Ebola vaccine from Johnson & Johnson proves promising
An experimental Ebola vaccine from Johnson & Johnson, boosted by a second immunization shot from biotechnology company Bavarian Nordic, generated a powerful immune response among volunteers in its first tests in humans.
The novel approach may provide durable protection against the deadly virus that swept across the West African nations of Liberia, Sierra Leone and Guinea in 2014, sickening almost 29,000 people and killing more than 11,000.
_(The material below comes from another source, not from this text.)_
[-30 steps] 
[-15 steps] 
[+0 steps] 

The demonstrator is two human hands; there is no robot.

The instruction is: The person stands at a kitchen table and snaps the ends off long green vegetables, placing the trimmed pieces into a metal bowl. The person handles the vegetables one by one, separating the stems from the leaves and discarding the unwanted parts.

The study, published in the Journal of the American Medical Association, found that 100 percent of people getting the one-two combination were still producing antibodies against the virus eight months later, a promising result for researchers looking for a vaccine against the infection that’s still generating clusters of disease.
The initial results don’t look significantly different from studies of potential rivals, including Merck’s experimental Ebola vaccine, said Anthony Fauci, director of the National Institute of Allergy and Infectious Diseases, which helped discover J&J’s vaccine, called AdVac.
Eight months after the vaccine, all the patients who received it were still producing antibodies against Ebola, and the majority were making immune system T-cells that could kill Ebola-infected cells to prevent them from replicating.
The research was funded in part by the U.S. National Institutes of Health and grants from a European consortium that includes the London School of Hygiene & Tropical Medicine, the University of Oxford and the French National Institute of Health and Medical Research.